• [Work item] Within the material, how many of the lines include the word "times"? State only that number.

___ Raw data ___

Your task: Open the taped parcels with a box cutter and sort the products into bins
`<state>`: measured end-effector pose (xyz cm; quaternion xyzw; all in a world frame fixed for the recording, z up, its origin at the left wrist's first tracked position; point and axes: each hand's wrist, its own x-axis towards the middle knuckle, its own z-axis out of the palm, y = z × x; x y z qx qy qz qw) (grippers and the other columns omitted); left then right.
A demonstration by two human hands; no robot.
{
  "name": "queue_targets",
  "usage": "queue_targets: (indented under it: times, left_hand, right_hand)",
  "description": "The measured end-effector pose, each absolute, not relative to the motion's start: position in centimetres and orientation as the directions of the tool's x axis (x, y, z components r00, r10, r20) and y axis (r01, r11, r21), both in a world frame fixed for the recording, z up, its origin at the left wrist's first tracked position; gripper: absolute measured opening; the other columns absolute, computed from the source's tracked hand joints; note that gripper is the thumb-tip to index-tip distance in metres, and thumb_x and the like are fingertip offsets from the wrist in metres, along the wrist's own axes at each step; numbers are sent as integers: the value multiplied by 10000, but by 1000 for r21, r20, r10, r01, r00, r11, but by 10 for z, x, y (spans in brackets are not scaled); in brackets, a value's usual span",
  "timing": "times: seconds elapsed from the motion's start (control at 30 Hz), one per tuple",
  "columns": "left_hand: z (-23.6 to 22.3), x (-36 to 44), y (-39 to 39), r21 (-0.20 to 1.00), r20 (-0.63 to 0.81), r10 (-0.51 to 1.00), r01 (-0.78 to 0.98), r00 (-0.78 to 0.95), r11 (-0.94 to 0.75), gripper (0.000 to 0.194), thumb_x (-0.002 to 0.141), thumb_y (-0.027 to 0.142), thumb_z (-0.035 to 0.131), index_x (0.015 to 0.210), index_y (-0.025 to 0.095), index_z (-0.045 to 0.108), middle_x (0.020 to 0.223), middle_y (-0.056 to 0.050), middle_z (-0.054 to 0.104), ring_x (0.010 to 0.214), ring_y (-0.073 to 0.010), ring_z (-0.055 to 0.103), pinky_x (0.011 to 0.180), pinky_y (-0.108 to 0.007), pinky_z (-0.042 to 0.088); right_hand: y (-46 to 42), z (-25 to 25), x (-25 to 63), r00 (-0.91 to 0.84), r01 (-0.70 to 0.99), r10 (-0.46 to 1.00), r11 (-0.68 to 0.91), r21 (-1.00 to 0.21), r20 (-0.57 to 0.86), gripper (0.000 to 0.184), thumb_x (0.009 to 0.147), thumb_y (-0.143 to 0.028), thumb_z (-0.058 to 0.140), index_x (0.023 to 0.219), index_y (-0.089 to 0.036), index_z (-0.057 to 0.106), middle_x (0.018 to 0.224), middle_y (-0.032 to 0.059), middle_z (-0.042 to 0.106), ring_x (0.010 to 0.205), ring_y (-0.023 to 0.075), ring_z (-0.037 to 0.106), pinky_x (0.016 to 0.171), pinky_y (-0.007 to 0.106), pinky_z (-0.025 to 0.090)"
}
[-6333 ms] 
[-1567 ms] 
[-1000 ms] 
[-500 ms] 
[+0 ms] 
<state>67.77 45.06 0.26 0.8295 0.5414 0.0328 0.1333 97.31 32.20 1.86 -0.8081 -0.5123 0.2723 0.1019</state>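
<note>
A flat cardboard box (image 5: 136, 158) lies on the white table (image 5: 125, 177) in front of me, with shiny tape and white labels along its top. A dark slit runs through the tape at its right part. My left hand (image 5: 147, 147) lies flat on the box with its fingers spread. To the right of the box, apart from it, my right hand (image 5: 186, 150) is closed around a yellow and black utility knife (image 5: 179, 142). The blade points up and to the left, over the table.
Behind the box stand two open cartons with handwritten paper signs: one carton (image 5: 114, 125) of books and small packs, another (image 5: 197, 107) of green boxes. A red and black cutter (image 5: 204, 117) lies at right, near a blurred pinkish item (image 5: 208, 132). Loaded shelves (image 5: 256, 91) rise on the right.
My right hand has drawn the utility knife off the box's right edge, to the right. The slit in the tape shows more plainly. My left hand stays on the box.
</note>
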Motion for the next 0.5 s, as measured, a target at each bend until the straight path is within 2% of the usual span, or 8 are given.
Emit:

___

• [Result] 2